On 10/7/25 2:04 PM, Miquel Sabaté Solà wrote:
> Johannes Thumshirn @ 2025-10-07 11:21 GMT:
>
>> On 10/7/25 1:05 PM, Miquel Sabaté Solà wrote:
>>
>>   Johannes Thumshirn @ 2025-10-07 10:13 GMT:
>>
>>
>>
>> Wouldn't it make more sense to only set "ret = -EINVAL" and run the rest
>> of the functions cleanup? I.e. with your patch the chunk_map isn't freed
>> as well.
>>
>>
>> The short answer is that I wanted to keep the patch as minimal as
>> possible while preserving the intent of the original code. From the
>> original code (see commit 5906333cc4af ("btrfs: zoned: don't skip block
>> group profile checks on conventional zones")), I get that the intent was
>> to return as early as possible, so to not go through all the if
>> statements below as they were not relevant on that case (that is, not
>> just the one you mention where the cache->physical_map is
>> freed). Falling through as you suggest would go into these if/else
>> blocks, which I don't think is what we want to do.
>>
>> But it still sounds good that we should probably also free the chunk map
>> as you say. Hence, maybe we could move the new "out_free:" label before
>> the `if (!ret)` block right above where I've put it now. This way we
>> ensure that the chunk map is freed, and we avoid going through the other
>> if/else blocks which the aforementioned commit wanted to avoid.
>>
>> No it really should only be ret = -EINVAL without any new labels AFAICS.
>>
>> 1)  the alloc_offset vs zone_capacity check is still usable
> I don't think so as the ret value will be changed from -EINVAL (as set
> from the previous if block) to -EIO. I believe that the intent from the
> aforementioned commit was to return an -EINVAL on this case.

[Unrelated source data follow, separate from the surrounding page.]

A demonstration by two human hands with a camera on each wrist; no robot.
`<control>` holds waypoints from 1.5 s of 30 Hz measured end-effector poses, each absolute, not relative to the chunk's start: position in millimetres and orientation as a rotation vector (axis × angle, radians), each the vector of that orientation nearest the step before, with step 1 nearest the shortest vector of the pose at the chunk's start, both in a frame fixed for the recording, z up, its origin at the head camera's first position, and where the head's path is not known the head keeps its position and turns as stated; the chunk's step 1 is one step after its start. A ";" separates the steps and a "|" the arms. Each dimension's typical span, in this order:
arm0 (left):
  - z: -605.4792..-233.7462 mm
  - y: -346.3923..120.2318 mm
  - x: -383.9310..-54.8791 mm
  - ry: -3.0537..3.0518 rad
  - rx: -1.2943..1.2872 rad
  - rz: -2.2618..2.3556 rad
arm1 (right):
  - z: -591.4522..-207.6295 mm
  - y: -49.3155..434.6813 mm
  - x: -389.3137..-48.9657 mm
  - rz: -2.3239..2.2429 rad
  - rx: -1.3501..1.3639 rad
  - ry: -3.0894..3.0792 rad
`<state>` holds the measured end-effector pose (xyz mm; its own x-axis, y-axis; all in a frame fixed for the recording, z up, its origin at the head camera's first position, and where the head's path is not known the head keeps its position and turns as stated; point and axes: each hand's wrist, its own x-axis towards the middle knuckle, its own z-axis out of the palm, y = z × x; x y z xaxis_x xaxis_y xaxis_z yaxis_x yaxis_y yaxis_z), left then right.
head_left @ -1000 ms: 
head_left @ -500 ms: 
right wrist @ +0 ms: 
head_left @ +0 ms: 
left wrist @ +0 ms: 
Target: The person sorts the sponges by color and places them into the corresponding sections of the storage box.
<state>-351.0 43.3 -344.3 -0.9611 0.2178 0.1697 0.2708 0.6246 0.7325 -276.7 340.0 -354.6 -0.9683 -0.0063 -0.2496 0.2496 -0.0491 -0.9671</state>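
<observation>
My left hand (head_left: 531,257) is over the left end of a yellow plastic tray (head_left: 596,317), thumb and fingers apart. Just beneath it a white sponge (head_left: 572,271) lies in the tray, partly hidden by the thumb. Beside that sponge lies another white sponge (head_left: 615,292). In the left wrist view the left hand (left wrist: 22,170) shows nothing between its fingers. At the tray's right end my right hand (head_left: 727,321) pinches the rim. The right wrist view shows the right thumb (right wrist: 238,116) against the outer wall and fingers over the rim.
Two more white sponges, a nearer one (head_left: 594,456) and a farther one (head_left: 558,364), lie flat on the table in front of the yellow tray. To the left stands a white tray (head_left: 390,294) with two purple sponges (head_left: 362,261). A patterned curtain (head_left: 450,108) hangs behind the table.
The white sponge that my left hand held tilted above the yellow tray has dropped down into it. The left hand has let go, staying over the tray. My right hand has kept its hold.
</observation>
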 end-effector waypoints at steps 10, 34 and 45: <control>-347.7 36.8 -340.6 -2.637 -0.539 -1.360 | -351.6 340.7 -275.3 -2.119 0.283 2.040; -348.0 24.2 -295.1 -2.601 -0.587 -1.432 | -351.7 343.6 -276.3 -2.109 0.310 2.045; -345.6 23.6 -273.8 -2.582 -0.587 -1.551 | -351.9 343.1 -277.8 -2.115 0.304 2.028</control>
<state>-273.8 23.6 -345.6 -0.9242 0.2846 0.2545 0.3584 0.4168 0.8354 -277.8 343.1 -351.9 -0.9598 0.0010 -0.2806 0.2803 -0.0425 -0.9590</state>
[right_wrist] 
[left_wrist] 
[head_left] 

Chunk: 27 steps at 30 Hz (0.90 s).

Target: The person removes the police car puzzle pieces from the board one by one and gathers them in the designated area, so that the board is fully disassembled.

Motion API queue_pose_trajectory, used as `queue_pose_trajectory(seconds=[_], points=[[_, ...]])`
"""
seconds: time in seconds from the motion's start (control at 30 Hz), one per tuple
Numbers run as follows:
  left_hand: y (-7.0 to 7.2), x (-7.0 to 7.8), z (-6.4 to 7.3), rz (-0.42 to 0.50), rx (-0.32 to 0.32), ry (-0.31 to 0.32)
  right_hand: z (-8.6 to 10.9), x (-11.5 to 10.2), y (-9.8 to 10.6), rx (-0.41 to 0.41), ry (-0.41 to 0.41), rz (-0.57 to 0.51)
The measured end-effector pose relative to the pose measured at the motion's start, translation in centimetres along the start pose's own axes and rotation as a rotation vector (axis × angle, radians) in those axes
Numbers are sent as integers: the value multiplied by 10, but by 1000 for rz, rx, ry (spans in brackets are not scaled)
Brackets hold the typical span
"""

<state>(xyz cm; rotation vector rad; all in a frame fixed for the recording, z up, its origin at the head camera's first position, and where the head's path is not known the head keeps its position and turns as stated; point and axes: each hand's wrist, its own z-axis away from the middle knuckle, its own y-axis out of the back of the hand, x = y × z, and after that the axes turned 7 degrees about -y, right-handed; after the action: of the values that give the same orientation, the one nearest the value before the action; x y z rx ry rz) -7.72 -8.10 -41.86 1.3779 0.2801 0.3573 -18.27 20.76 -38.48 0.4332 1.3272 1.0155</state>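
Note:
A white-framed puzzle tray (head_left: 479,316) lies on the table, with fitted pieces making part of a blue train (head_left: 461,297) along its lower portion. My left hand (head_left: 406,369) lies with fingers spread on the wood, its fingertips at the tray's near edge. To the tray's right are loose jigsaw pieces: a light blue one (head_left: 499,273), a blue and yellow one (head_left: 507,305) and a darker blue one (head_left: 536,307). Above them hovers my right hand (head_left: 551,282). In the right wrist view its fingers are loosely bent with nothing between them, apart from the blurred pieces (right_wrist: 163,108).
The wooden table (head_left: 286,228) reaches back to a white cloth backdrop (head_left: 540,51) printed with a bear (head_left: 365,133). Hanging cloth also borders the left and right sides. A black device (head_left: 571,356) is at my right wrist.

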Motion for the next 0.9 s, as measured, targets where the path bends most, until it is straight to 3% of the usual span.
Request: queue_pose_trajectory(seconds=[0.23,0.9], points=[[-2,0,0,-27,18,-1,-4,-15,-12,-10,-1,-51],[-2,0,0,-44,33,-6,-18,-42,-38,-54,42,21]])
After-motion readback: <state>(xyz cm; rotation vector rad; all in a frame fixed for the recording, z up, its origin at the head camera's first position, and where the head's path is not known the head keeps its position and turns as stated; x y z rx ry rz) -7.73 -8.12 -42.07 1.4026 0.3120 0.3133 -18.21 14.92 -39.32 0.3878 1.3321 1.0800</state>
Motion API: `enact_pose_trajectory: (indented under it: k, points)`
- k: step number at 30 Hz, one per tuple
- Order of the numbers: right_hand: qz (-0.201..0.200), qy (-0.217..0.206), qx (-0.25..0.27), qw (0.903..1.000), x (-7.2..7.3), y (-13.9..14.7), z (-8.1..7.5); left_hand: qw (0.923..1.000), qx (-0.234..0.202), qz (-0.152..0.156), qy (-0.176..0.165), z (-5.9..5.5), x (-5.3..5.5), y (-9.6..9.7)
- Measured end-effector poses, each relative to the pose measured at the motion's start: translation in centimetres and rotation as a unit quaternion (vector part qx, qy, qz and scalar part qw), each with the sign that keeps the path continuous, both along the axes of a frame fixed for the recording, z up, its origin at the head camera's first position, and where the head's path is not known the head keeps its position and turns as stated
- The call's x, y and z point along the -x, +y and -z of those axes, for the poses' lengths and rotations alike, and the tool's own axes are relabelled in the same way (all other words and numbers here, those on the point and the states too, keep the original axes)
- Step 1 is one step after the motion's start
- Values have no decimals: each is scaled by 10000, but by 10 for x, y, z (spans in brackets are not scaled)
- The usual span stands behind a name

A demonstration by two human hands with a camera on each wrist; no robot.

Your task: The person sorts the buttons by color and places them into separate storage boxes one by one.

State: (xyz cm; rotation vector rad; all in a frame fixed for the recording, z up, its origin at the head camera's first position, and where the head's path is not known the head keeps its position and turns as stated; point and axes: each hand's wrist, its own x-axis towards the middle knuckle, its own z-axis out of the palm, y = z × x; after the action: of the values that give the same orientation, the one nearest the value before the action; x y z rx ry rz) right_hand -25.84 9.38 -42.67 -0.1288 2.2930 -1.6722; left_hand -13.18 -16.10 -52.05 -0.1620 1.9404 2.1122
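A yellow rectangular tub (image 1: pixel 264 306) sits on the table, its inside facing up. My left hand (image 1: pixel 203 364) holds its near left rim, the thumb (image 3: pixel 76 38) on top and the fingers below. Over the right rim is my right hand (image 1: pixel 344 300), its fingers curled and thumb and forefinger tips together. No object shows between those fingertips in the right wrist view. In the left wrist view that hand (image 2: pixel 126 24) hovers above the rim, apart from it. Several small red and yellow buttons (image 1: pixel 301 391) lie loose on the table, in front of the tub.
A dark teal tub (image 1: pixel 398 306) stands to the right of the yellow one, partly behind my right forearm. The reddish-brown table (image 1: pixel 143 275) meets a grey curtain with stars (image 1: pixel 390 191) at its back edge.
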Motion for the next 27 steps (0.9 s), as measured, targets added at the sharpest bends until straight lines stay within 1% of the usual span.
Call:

I don't think this matters at all as there's still the error print above 
(for both cases).

And the check is very valuable, as it shows a discrepancy between the on 
disk representation and the in memory representation.

Especially a WP mismatch on a zoned drive is fatal.

> Maybe the reviewers from commit 5906333cc4af ("btrfs: zoned: don't skip
> block group profile checks on conventional zones") can shed some light
> into this...
>
>> 2) the check if we're post the WP is skipped as ret != 0
>>
>> 3) we're hitting the else path and freeing the chunk map.
>>
>>   As a last note, maybe for v2 I should add:
>>
>> Fixes: 5906333cc4af ("btrfs: zoned: don't skip block group profile checks on conventional zones")
>>
>> Correct
> My email client detected your email as an HTML one. Is that so? Just as
> a heads up for others as the reply format might look a bit funky :/

Yeah my mailsetup is a bit funky these days, I'm sorry.